Closed pkuczynski closed 5 years ago

pkuczynski commented 5 years ago

Allows to unbind events, for example:

client.onConnectionLost = null
pkuczynski commented 5 years ago

@icraggs what you think?

pkuczynski commented 5 years ago

@icraggs ?

icraggs commented 5 years ago

Hi Piotr. I'm not that familiar with the JavaScript library at the moment, and I'm focussing on the Java library to get a release out, so I'll do my best to handle things. The changes look ok, tho I haven't been able to try them out yet.

1) The Eclipse IP checks didn't run or have failed, and I can't check which right now, which is annoying. Have you signed the Eclipse ECA? (https://www.eclipse.org/legal/ECA.php) ? I checked, but it didn't find anything with your email address. 3) The other criterion for commits is that they have to be signed off (see https://wiki.eclipse.org/Development_Resources/Contributing_via_Git#Signing_off_on_a_commit) 4) Could you submit future PRs to the develop branch rather than master. I usually update the develop branch with work in progress, so that makes it easier for me. I can always merge PRs into a branch other than the one they are submitted on, it's just a bit more complicated.

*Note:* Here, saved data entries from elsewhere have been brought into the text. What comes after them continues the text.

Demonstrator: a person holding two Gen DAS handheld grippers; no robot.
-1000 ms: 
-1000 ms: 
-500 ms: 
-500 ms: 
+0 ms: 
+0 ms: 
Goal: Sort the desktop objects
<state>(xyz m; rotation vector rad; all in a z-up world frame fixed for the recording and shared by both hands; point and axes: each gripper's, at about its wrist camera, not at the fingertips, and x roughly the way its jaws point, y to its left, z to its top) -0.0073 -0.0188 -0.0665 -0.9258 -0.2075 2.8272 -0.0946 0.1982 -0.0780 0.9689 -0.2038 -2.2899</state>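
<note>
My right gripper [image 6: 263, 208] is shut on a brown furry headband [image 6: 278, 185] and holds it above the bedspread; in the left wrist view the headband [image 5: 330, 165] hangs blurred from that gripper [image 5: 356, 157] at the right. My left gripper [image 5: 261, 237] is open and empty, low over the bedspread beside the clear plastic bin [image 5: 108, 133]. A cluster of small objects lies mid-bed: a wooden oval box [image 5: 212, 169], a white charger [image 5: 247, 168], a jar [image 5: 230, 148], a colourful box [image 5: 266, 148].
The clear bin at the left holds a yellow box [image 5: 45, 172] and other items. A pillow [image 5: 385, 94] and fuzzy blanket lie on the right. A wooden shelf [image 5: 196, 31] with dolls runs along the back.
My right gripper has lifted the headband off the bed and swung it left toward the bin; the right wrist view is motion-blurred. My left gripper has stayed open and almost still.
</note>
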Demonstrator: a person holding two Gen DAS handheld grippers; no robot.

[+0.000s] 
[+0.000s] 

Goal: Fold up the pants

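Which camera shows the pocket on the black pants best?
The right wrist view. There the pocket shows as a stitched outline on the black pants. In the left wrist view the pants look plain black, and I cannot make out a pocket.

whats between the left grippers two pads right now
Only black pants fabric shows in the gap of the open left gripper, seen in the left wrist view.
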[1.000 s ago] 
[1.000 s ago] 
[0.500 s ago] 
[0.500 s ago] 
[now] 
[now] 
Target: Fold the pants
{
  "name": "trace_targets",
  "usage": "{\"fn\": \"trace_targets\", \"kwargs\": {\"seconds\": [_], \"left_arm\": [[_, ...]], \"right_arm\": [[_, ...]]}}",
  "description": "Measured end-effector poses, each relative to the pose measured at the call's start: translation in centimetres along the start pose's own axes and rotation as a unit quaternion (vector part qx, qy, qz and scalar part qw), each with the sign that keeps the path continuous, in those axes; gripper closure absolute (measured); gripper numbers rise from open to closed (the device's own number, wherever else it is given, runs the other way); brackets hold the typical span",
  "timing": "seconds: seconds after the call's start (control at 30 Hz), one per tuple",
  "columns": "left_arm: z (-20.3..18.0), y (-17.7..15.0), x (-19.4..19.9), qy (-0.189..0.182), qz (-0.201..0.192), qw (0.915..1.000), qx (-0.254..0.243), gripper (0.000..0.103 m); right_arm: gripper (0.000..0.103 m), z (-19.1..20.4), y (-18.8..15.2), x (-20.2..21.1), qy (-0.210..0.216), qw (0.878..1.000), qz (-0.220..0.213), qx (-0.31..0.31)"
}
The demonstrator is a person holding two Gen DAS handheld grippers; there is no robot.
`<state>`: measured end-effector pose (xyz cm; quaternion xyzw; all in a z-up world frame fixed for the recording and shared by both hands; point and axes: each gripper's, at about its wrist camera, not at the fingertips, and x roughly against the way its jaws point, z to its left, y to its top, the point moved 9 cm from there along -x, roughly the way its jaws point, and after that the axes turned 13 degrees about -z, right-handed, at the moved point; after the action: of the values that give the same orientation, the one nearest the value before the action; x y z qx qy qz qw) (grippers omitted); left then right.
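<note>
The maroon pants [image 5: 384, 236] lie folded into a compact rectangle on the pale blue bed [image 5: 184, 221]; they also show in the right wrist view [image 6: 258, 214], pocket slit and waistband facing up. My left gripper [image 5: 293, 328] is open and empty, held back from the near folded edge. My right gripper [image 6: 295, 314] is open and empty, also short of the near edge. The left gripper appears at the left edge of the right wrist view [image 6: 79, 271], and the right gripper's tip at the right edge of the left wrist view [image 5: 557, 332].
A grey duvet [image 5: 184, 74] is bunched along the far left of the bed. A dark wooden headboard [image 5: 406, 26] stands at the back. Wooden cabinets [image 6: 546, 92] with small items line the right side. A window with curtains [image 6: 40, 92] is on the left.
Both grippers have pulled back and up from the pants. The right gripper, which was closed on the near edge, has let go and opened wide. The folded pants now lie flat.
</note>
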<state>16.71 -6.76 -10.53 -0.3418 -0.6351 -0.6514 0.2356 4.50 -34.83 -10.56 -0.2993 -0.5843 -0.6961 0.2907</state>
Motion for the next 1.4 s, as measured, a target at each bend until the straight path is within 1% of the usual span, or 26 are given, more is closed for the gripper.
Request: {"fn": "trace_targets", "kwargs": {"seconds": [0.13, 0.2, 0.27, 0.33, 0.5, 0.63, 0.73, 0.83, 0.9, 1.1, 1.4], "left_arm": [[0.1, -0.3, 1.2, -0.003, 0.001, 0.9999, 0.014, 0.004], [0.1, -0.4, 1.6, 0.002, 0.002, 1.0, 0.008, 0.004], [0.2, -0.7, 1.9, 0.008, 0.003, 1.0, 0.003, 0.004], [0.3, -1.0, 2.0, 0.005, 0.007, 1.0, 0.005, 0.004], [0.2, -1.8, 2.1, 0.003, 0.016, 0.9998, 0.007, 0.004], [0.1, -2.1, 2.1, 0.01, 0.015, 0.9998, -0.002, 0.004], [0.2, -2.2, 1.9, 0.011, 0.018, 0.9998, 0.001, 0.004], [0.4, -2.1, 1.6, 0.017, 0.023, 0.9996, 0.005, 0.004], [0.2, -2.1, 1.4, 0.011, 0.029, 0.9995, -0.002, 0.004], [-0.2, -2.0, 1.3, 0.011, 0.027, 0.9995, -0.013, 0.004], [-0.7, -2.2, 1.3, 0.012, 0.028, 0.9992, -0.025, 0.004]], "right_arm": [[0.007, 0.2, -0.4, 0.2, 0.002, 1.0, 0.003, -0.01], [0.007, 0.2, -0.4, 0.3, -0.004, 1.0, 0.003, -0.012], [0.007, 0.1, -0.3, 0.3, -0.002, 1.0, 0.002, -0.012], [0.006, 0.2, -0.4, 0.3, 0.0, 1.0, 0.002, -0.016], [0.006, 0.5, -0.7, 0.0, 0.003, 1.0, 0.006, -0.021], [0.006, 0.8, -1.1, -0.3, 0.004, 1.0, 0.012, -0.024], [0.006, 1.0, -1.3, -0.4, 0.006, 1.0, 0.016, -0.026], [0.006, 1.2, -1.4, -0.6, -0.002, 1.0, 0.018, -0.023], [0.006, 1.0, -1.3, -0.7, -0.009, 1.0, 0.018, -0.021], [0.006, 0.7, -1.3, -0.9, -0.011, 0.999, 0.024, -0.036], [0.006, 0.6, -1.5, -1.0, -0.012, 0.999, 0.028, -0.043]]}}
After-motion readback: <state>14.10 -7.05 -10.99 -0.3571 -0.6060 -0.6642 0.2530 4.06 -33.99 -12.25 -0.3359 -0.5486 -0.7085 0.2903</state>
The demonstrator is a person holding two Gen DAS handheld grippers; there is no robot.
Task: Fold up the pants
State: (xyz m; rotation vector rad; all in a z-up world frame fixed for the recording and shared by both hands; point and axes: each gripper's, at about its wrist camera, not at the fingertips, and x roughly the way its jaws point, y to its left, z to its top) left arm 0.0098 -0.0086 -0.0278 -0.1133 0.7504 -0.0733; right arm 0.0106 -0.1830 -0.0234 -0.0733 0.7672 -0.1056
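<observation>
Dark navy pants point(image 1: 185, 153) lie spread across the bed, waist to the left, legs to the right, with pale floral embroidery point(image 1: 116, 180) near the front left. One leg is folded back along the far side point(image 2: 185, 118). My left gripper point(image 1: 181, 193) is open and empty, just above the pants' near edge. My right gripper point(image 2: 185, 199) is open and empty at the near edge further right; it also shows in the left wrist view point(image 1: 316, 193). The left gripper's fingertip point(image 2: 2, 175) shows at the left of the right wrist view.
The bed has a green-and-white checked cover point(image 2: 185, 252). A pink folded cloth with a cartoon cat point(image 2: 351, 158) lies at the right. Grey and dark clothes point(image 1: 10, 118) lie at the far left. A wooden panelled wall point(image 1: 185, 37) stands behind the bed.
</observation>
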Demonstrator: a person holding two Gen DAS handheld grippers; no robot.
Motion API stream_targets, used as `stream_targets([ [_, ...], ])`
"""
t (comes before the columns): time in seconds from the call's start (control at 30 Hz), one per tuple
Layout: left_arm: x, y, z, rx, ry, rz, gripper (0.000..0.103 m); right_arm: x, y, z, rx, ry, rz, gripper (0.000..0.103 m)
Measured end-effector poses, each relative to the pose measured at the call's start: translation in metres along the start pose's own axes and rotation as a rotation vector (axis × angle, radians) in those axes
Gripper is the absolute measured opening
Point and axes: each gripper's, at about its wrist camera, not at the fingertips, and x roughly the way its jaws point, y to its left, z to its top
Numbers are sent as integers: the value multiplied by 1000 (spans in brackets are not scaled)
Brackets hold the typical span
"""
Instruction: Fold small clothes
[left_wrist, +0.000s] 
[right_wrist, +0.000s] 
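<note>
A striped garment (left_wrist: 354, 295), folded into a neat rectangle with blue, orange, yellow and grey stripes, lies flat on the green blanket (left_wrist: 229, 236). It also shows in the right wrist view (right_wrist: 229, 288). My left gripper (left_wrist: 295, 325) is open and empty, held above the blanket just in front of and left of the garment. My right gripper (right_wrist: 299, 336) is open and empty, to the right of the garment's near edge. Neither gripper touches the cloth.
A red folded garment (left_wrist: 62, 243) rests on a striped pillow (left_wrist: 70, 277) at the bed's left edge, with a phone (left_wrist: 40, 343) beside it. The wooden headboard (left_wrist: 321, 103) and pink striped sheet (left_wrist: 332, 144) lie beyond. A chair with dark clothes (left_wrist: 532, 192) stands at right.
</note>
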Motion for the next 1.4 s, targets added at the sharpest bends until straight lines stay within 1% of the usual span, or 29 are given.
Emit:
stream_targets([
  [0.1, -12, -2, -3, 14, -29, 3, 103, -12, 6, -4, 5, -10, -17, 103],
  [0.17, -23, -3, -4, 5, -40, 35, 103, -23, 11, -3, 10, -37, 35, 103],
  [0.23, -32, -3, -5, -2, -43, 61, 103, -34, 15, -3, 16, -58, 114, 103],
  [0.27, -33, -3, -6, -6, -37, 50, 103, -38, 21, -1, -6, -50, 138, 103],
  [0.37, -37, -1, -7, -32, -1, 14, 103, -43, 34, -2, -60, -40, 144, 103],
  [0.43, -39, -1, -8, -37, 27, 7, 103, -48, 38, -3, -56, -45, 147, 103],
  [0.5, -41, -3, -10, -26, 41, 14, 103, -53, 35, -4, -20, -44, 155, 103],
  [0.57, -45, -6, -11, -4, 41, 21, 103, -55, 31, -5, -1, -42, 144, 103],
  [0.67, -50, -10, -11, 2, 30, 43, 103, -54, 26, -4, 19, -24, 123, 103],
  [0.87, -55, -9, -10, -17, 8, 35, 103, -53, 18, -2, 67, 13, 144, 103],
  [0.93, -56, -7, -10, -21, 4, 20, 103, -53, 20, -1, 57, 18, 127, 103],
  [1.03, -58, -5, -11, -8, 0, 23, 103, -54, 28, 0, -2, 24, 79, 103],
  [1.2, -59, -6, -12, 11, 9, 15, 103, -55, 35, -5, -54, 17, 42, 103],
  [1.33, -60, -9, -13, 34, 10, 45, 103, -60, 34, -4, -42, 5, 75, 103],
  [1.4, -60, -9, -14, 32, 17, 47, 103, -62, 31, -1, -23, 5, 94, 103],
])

If you have any questions, let me know.

Thanks!

pkuczynski commented 5 years ago
  1. OMG this is crazy :) First time I had to go through such effort to submit PR. But now it's done.
  2. Done the PR from Github which does not sign commits. Pure laziness. Will push another commit to this branch which is signed
  3. Rebased on develop
pkuczynski commented 5 years ago

@icraggs anything else missing?

icraggs commented 5 years ago

Thanks Piotr. I seem to have more push back from the JavaScript community on the PR requirements than for other languages. I thought that may have something to do with how the JavaScript community works, but I note that the JavaScript Foundation has a CLA too, so I don't know.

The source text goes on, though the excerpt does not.